A business park in Chino is a long way removed from an Iowa cornfield, but the owners of I & I Brewing can't help but compare their early success to a 1989 baseball movie.
People have called Chuck Foster saying they cannot find his 2-month old brewery, and it's not hard to see why. Like many a maker of craft beer, his I & I Brewing (14175 Telephone Ave. Unit J, Chino; iandibrewing.blogspot.com) sits in a nondescript manufacturing and commercial district, one in which I & I's Unit J looks identical to, say, Unit B. Yet with zero advertising, and only enough beer to be open two days per week, Foster, a full-time field service engineer by day, can barely meet demand.
"This is really like the 'Field of Dreams,'" said Foster, referring to the Kevin Costner film in which a ballpark is erected in the middle of nowhere. "If you build it, people will find it."
The same could be said for the entire craft beer scene in the Inland Empire, a suddenly burgeoning brewing hotbed. I & I doesn't bottle or sell kegs to local restaurants, but it does have 14 taps, many of them filled with unique ginger- or peach-enhanced concoctions. The tasting room, however, is the size of a closet, and the space can comfortably hold about as many people as it has spigots. Still, it is just one of many thriving breweries in the Inland Empire, a destination that is now home to one of the fastest-growing breweries in America, Redlands' Hangar 24.
"By our count, there are 20 breweries that are either open or planning to open in the Inland Empire," said Hangar 24's head brewer, Kevin Wright. "I think there are 10 that are planning to open in the next year. This is definitely a growth area."
The quick rise of Hangar 24 has been "bonkers," said Emily Moultrie, who is in the midst of opening Claremont Craft Ales with her husband. The couple's spot won't be too far from the 9-year-old Dale Bros. (1495 W. 9th St. # 603, Upland; dalebrosbrewery.com), and will add to a region that already includes the Inland Empire Brewing Co. (1710 Palmyrita Ave. Suite #11, Riverside; iebrew.com) and The Packing House Brewing Co. (6421 Central Ave., Suite 101-A, Riverside; pbbeer.com ).
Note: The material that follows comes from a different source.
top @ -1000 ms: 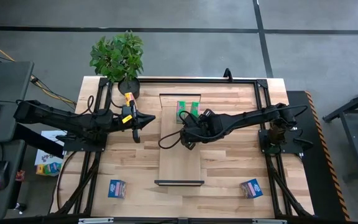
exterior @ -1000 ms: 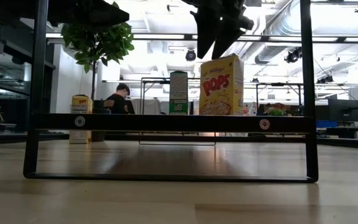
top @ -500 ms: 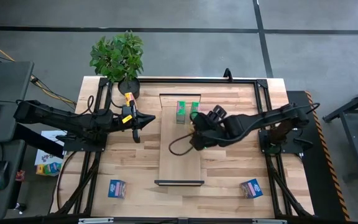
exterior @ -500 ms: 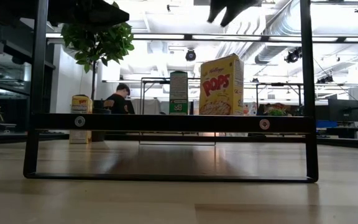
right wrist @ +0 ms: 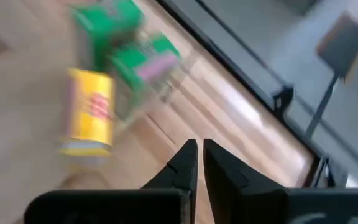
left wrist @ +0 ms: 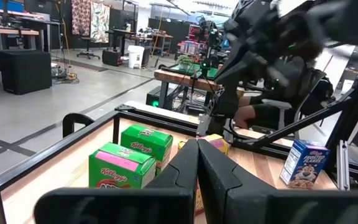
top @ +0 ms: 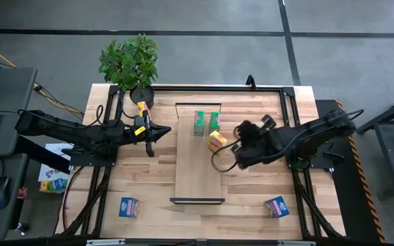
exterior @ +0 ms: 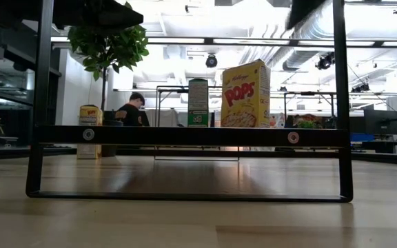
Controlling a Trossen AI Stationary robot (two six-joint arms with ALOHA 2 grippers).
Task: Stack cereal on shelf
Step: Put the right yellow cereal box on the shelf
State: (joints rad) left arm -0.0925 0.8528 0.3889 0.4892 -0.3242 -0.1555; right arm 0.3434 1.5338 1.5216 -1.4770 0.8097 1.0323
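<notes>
On the light-wood shelf (top: 198, 171), two green cereal boxes (top: 199, 123) (top: 215, 121) stand side by side at its far end. A yellow cereal box (top: 217, 141) stands upright on its base just in front of them, by the shelf's right edge; it also shows in the low view (exterior: 245, 93). My right gripper (top: 237, 147) hangs above the table just right of the shelf, shut and empty (right wrist: 199, 148). My left gripper (top: 161, 131) waits left of the shelf, shut (left wrist: 197, 155).
A second yellow box (top: 142, 109) stands by the potted plant (top: 130, 61) at the far left. Two blue boxes (top: 129, 206) (top: 276, 207) stand near the front corners. The shelf's black bracket (exterior: 185, 134) crosses the low view. A person sits in the room behind.
My right gripper has risen and drawn back from over the shelf toward the table's right edge, uncovering the yellow box. The box stays upright where it stood, in front of the green boxes.
</notes>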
Hangar 24's Wright joined the company in 2009 after completing the Master Brewers Program at UC Davis. At the time, Wright said, the company had about 10 employees and was brewing three or four "batches" of beer per week.
"Now we have 17 full-time production employees, about 20 people on our retail staff and about 25 on our distribution staff," Wright said. "In a typical week we brew between 18 and 25 batches."
Located across the street from the Redlands Municipal Airport at 1710 Sessums Drive, the 4-year old Hangar 24 (hangar24brewery.com) crossed the 15,000-barrels-per-year production threshold in 2011. Essentially, that means Hangar 24 is one of the larger craft breweries in America, according to Colorado nonprofit the Brewers Assn. The group tallied more than 1,700 craft breweries in the United States for the year ending 2010; only 80 produced more than 15,000 barrels.
Wright credits two factors. One is the runaway success of the brewery's flagship Orange Wheat, a light and tangy beer that complements warm Southern California days. The other?
"The community in the Inland Empire," Wright said. "We do everything we can to support local community, from our involvement in charities to using 100% locally grown oranges in our Orange Wheat. That helped to fuel the boom that we've been experiencing."
This year, Hangar 24 will expand its operation — at present, visitors sometimes have to dodge working cranes for a pint in the Hangar tasting room — by 3,500 square feet. But it soon won't be the only airport-adjacent brewery in the Inland Empire. On the western end of the region, Upland's Dale Bros. is in the midst of moving from a small brewery/tasting room to a larger spot next to the Cable Airport.
Like other Inland Empire outfits, however, the goal of the expansion isn't necessarily to cast a wider distribution net. Hangar's Wright said all the brewery's accounts are within a two-hour drive, and Dale's keeps things even closer to home.
"With one exception, all of the beer is sold within 12 miles of the brewery," said Andy Dale, who runs the brewery with his brother Curt. "We haven't even exhausted all the possibilities within that geographic range. I can see us just buying a new delivery van and adding a person and expanding within that range."
The goal, everyone agreed, is to turn the Inland Empire into a respected beer locale like San Diego or Portland, Ore.
"We will be a destination," said Dale Bros. brew master Curt. "There will soon be many breweries within a few miles of our place. We welcome them."